[Problem description]
Your job with the data below is to output exactly the lines from the one holding "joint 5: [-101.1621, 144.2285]" down to the one holding "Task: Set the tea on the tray", both included, and no others.

Records from a data collection:
┄┄┄┄┄┄┄┄┄┄┄┄┄┄┄┄┄┄┄┄

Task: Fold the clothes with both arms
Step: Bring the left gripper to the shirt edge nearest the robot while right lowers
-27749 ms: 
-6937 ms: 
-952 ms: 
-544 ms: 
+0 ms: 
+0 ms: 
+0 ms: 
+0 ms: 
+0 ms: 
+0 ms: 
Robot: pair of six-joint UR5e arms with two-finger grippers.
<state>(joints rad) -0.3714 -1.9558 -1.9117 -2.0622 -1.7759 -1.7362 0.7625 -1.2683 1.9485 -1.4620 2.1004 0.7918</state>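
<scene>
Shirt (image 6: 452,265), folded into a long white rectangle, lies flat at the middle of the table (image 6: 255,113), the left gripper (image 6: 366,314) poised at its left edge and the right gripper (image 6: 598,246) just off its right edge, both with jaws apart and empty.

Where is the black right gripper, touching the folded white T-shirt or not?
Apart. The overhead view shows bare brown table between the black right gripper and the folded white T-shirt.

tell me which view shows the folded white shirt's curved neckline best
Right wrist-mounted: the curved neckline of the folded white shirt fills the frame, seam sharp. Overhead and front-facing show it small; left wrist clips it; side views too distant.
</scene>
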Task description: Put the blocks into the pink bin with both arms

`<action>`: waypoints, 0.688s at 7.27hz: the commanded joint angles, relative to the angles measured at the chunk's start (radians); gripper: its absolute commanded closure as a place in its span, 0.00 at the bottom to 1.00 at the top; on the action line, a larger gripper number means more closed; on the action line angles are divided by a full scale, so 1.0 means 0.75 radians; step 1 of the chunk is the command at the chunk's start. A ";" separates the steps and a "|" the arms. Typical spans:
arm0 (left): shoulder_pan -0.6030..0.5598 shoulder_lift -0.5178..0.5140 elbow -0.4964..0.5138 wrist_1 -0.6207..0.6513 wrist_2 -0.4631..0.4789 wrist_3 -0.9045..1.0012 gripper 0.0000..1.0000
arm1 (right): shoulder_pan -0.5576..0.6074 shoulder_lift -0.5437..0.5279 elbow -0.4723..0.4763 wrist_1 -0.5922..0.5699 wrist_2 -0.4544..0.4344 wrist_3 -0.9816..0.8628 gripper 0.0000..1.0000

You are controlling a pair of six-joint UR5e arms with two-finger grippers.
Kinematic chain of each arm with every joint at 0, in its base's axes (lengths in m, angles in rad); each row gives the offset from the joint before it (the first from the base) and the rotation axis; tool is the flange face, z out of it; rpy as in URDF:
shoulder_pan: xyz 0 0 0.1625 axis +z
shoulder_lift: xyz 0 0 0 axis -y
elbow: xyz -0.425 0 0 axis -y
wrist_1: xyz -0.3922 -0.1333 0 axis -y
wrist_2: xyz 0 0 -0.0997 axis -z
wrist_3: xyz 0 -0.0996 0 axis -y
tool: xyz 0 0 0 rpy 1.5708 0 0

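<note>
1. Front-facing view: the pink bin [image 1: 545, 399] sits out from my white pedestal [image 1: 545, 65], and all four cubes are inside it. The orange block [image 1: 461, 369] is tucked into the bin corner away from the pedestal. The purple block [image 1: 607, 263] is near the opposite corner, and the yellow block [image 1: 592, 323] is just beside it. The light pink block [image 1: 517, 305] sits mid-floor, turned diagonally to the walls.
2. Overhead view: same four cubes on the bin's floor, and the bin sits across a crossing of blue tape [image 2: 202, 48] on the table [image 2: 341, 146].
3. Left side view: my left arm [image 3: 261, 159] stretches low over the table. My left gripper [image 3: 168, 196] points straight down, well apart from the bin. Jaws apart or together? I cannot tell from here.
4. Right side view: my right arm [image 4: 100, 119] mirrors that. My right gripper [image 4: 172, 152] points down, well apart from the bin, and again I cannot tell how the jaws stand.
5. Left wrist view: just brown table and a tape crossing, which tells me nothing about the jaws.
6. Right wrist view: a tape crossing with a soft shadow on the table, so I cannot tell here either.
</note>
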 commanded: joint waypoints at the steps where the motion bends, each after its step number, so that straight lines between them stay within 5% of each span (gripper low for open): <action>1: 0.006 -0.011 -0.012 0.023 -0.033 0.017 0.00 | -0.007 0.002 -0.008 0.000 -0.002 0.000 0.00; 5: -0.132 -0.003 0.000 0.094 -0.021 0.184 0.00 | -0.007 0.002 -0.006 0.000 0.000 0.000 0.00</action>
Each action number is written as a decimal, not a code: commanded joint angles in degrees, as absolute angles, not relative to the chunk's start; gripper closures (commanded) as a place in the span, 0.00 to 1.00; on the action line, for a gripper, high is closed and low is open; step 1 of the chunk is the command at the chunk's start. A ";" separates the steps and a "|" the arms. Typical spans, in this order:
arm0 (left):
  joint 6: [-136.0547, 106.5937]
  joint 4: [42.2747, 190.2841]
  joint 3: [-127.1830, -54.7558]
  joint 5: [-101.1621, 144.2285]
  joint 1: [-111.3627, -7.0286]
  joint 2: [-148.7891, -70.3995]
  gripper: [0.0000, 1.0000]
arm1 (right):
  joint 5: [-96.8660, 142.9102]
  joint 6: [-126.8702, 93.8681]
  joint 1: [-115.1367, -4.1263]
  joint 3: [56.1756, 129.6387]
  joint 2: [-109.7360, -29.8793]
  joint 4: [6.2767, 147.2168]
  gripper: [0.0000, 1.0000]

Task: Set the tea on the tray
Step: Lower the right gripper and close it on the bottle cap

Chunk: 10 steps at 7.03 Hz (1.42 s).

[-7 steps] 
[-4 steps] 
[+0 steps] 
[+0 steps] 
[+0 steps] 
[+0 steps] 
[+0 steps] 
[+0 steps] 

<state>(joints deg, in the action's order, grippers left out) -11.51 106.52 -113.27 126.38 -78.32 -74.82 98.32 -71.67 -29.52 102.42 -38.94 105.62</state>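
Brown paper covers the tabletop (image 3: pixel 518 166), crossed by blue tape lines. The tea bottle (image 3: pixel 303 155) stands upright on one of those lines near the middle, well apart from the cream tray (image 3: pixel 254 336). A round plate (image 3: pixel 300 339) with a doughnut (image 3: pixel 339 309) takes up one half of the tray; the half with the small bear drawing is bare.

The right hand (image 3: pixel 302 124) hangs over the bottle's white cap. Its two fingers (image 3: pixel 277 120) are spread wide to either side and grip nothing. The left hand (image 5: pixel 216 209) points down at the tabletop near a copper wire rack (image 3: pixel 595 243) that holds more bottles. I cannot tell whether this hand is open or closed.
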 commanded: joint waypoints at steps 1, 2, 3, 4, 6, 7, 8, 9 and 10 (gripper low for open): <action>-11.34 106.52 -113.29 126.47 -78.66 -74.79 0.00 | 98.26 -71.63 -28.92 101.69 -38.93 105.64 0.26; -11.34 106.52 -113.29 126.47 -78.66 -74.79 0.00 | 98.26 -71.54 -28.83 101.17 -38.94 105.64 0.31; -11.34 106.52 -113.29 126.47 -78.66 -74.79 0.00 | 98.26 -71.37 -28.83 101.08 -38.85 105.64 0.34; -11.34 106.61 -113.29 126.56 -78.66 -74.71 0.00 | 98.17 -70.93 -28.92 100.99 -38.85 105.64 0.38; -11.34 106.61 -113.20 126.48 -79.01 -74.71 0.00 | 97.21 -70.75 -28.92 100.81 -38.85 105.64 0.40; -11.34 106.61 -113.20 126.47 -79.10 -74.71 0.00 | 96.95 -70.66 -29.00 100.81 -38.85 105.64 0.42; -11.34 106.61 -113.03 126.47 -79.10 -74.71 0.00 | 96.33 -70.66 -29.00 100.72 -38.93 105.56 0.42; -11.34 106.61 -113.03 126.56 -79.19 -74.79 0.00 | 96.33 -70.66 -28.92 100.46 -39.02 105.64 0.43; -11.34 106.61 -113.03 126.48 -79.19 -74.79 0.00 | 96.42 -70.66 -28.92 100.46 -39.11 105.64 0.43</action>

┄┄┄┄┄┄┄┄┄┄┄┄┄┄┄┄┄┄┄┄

[Result for this exercise]
  joint 5: [-101.1621, 144.2285]
  joint 1: [-111.3627, -7.0286]
  joint 2: [-148.7891, -70.3995]
  gripper: [0.0000, 1.0000]
arm1 (right):
  joint 5: [-96.8660, 142.9102]
  joint 6: [-126.8702, 93.8681]
  joint 1: [-115.1367, -4.1263]
  joint 3: [56.1756, 129.6387]
  joint 2: [-109.7360, -29.8793]
  joint 4: [6.2767, 147.2168]
  gripper: [0.0000, 1.0000]

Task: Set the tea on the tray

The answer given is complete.